# [ACTIVITY]
Extract from the entries below, exactly as given, only the lines from the line containing "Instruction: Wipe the" to the line containing "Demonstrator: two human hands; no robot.", both lines included.

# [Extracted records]
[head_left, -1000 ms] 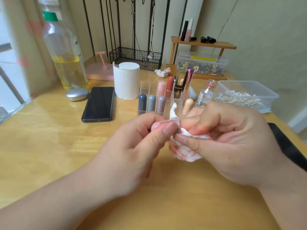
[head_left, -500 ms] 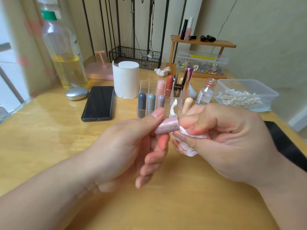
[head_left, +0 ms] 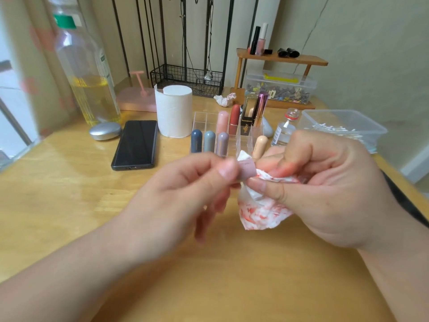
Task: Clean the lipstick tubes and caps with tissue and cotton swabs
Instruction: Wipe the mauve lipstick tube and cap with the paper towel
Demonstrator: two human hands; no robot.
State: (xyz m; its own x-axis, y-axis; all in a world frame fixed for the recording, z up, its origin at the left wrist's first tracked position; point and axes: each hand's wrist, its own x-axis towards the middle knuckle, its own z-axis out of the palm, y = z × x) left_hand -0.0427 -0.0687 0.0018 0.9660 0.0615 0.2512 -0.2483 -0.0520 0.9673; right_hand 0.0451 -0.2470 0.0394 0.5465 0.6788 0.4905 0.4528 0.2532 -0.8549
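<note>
My left hand (head_left: 185, 196) pinches a small mauve-pink lipstick cap (head_left: 247, 169) between thumb and forefinger, its other fingers hanging loose below. My right hand (head_left: 325, 189) grips a white tissue (head_left: 260, 212) smeared with red lipstick and pushes a fold of it against the cap's open end. Both hands hover above the wooden table (head_left: 58, 205). Behind them stands a clear organiser (head_left: 204, 118) with several lipstick tubes upright in it. A clear tub of cotton swabs (head_left: 341, 127) sits at the right.
A tissue roll (head_left: 174, 110), a black phone (head_left: 137, 145), a silver oval case (head_left: 105, 131) and a big bottle of yellow liquid (head_left: 86, 73) stand at the back left. A small glass vial (head_left: 284, 131), a crumpled tissue (head_left: 224, 99) and a wooden shelf (head_left: 281, 59) lie further back.
My left hand has turned the cap between its fingertips, and its lower fingers have opened out. The right hand keeps the tissue pressed against the cap's end, with more stained tissue hanging below.
</note>
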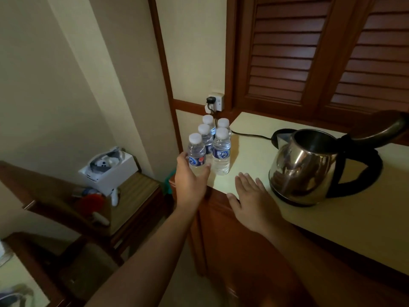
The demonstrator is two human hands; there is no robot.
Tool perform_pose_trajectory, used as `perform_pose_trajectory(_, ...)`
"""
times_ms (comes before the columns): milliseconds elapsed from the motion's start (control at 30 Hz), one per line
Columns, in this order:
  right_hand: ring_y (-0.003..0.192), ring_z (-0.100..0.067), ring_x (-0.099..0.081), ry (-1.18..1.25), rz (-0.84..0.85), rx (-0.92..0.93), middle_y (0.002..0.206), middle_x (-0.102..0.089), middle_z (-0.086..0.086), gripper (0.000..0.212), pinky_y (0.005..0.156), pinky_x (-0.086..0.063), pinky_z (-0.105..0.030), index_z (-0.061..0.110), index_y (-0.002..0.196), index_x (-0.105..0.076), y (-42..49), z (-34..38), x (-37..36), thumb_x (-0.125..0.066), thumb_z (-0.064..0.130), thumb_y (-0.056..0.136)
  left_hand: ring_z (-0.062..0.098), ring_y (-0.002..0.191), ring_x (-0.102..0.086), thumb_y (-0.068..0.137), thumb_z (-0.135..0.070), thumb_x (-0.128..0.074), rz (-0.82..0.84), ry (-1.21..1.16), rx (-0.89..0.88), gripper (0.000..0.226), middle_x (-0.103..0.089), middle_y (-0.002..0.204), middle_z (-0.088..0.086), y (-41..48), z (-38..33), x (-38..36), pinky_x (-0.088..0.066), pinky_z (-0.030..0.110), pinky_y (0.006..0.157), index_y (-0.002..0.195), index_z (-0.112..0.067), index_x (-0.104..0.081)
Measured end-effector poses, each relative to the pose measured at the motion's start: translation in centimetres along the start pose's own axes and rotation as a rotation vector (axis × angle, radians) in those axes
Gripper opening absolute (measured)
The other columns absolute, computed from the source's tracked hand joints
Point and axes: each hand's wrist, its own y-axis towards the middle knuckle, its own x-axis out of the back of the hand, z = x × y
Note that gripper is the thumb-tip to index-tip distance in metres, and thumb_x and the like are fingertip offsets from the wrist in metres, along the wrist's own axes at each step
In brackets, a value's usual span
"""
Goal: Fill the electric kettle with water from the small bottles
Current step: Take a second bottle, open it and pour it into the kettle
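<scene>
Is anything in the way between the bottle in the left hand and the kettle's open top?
Nothing blocks it. The left hand grips the nearest clear white-capped bottle; the steel kettle stands lid-open to the right. The right hand rests flat on the cream counter between them, below the path.

The supporting surface is a pale yellow countertop (254, 151) on a wooden cabinet. At its left corner stand 5 small water bottles (215, 140), upright and capped in white, grouped close together. The nearest bottle (196, 154) sits at the front-left edge. An electric kettle (309, 165) (stainless steel, lid open) stands on its black base further right, well apart from the bottles. A black power cord (252, 135) lies along the countertop between the bottles and the kettle.
</scene>
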Motion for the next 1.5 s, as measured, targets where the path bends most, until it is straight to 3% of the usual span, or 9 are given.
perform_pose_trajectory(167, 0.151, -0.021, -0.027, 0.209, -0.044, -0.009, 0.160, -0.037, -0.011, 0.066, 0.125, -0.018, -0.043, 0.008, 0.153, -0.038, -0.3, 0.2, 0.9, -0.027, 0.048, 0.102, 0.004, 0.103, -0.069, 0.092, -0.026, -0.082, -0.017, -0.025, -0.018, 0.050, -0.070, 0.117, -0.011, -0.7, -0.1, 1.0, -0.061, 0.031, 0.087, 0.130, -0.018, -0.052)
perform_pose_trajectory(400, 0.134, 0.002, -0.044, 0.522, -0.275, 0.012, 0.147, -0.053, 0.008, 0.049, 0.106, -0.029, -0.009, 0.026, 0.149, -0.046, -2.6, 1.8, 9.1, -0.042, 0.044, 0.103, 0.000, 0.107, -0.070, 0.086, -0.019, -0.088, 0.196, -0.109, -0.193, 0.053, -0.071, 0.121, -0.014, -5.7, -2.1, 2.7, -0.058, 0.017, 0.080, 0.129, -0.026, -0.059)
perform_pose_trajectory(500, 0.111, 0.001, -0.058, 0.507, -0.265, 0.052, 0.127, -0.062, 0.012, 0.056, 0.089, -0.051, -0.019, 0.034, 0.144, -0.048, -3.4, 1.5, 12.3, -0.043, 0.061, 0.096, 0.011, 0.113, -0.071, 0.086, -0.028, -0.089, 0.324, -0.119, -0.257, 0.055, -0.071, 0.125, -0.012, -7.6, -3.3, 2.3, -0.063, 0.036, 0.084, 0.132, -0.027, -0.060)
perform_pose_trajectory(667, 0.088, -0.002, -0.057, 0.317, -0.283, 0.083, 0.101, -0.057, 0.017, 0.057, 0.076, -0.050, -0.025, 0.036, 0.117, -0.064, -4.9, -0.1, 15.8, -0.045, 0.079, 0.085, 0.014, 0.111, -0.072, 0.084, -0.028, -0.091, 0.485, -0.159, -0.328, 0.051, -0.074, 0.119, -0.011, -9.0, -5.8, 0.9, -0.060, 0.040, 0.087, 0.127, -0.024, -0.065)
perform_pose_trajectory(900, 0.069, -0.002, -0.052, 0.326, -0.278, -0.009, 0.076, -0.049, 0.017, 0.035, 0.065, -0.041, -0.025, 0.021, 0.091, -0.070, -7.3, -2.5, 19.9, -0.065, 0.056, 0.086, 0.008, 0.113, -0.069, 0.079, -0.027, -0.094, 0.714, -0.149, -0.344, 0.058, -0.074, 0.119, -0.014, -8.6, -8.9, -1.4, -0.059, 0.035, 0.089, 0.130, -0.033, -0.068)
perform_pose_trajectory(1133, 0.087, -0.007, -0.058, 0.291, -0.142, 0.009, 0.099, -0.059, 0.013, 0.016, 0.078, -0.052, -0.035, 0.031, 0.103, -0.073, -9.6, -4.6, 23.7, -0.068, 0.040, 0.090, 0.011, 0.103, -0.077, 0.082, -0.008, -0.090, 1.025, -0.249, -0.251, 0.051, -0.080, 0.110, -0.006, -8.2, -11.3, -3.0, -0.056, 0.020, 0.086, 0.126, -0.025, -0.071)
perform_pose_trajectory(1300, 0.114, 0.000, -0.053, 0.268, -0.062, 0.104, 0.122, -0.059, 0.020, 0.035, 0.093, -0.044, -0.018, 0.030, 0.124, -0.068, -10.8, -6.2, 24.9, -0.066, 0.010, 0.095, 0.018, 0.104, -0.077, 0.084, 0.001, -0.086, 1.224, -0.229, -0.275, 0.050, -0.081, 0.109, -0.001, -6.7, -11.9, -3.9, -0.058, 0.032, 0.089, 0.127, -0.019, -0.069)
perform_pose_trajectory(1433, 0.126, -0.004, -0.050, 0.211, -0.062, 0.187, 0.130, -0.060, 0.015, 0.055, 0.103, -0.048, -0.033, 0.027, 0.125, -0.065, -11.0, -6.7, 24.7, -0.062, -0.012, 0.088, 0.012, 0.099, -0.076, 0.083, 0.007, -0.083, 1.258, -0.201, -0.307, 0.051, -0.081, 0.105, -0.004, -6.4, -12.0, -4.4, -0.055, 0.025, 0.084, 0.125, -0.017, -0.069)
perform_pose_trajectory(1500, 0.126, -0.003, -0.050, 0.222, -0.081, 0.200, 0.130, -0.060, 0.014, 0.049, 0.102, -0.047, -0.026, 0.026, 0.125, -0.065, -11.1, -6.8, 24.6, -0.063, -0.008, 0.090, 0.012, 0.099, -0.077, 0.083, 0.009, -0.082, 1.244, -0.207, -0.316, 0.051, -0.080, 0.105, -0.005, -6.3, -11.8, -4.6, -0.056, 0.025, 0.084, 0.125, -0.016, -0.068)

# [TASK RESULT]
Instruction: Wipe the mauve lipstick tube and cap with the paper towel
Demonstrator: two human hands; no robot.

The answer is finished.